** RECORDED DATA follows **

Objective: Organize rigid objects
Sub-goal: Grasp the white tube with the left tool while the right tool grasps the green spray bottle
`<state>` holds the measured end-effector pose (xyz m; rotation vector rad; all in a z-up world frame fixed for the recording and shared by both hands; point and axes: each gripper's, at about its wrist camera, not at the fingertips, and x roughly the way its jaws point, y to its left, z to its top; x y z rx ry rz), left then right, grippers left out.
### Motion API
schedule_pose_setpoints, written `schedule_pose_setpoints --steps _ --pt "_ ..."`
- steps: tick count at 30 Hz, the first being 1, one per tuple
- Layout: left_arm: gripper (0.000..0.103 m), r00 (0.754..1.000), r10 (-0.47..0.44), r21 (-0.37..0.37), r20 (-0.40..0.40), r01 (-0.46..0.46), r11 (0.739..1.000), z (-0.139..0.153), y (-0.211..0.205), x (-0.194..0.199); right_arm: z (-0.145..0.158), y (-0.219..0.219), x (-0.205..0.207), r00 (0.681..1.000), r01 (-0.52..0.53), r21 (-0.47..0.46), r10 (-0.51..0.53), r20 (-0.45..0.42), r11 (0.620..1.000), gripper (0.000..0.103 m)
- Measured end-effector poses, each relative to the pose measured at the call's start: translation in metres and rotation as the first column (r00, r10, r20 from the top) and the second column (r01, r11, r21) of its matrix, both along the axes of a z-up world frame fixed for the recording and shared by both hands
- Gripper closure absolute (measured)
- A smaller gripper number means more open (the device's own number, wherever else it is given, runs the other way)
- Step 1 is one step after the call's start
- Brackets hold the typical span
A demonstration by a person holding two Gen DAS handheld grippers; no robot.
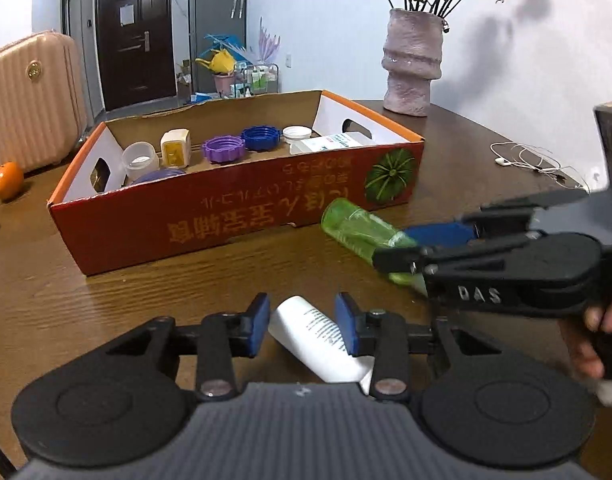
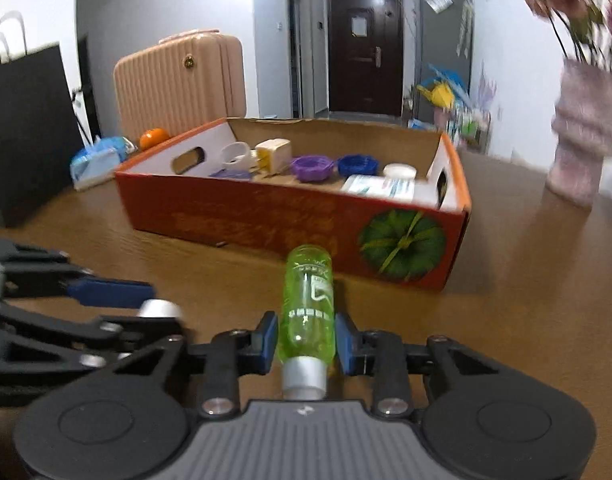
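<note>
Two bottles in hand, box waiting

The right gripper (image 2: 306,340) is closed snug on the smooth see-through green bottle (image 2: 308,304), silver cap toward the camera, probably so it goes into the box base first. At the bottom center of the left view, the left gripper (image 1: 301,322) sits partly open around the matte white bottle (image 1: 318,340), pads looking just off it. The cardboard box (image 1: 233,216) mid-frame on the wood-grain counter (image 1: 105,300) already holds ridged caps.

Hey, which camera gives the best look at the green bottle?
The right wrist view: the green bottle runs full length between the right gripper fingers, label and silver cap visible. In the left wrist view that gripper hides its cap end.
</note>
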<state>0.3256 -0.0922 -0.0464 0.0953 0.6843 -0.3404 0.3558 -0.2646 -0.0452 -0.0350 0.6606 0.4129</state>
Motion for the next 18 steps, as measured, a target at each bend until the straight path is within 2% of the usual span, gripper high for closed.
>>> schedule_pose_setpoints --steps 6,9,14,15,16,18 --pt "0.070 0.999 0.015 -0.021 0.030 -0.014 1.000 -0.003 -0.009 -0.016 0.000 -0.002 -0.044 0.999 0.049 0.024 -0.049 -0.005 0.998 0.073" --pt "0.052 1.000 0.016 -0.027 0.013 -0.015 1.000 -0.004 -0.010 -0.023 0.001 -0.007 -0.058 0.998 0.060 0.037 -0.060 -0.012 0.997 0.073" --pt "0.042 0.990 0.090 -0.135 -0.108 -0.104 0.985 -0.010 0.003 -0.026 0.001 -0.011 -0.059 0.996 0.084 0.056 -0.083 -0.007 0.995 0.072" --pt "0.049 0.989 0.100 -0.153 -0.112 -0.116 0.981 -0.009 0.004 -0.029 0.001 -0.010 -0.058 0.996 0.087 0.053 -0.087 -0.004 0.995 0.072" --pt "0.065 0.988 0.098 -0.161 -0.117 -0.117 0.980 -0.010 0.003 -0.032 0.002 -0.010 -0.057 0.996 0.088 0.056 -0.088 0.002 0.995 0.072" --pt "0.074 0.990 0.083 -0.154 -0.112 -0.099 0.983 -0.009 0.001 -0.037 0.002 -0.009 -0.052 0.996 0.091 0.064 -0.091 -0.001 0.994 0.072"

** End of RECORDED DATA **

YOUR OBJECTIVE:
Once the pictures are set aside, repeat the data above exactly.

FINAL ANSWER:
Objective: Organize rigid objects
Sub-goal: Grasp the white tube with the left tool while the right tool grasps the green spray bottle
`<state>` holds the measured end-effector pose (xyz m; rotation vector rad; all in a z-up world frame fixed for the recording and shared by both hands; point and axes: each gripper's, at about its wrist camera, not at the fingertips, and x roughly the way its jaws point, y to its left, z to its top; x y z rx ry rz), left then right, grippers left out.
### Motion API
schedule_pose_setpoints, written `schedule_pose_setpoints --steps _ --pt "_ ..."`
- steps: tick count at 30 Hz, the first being 1, one per tuple
- Layout: left_arm: gripper (0.000..0.103 m), r00 (0.754..1.000), r10 (-0.47..0.44), r21 (-0.37..0.37), r20 (-0.40..0.40), r01 (-0.46..0.46), r11 (0.739..1.000), z (-0.139..0.153), y (-0.211..0.205), x (-0.194..0.199); right_arm: z (-0.145..0.158), y (-0.219..0.219), x (-0.205..0.207), r00 (0.681..1.000), r01 (-0.52..0.53), r21 (-0.47..0.46), r10 (-0.51..0.53), r20 (-0.45..0.42), r11 (0.620..1.000), gripper (0.000..0.103 m)
- Measured end-effector poses, each relative to the pose measured at the call's start: translation in metres and rotation as the first column (r00, r10, r20 from the top) and the second column (r01, r11, r21) of its matrix, both along the axes of a z-up world frame fixed for the recording and shared by both hands
- Gripper closure absolute (measured)
- A smaller gripper number means more open (the device's own number, wherever else it is given, runs the other way)
- Step 1 is one step after the call's start
- Brackets hold the typical span
A demonstration by a person holding two Gen DAS handheld grippers; no robot.
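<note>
Two bottles in hand, box waiting

The right gripper (image 2: 306,340) is closed snug on the smooth see-through green bottle (image 2: 308,304), silver cap toward the camera, probably so it goes into the box base first. At the bottom center of the left view, the left gripper (image 1: 301,322) sits partly open around the matte white bottle (image 1: 318,340), pads looking just off it. The cardboard box (image 1: 233,216) mid-frame on the wood-grain counter (image 1: 105,300) already holds ridged caps.

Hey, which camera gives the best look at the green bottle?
The right wrist view: the green bottle runs full length between the right gripper fingers, label and silver cap visible. In the left wrist view that gripper hides its cap end.
</note>
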<state>0.3256 -0.0922 -0.0464 0.0953 0.6843 -0.3404 0.3558 -0.2646 -0.0452 -0.0350 0.6606 0.4129</state>
Motion for the next 18 steps, as measured, a target at each bend until the straight path is within 2% of the usual span, gripper high for closed.
>>> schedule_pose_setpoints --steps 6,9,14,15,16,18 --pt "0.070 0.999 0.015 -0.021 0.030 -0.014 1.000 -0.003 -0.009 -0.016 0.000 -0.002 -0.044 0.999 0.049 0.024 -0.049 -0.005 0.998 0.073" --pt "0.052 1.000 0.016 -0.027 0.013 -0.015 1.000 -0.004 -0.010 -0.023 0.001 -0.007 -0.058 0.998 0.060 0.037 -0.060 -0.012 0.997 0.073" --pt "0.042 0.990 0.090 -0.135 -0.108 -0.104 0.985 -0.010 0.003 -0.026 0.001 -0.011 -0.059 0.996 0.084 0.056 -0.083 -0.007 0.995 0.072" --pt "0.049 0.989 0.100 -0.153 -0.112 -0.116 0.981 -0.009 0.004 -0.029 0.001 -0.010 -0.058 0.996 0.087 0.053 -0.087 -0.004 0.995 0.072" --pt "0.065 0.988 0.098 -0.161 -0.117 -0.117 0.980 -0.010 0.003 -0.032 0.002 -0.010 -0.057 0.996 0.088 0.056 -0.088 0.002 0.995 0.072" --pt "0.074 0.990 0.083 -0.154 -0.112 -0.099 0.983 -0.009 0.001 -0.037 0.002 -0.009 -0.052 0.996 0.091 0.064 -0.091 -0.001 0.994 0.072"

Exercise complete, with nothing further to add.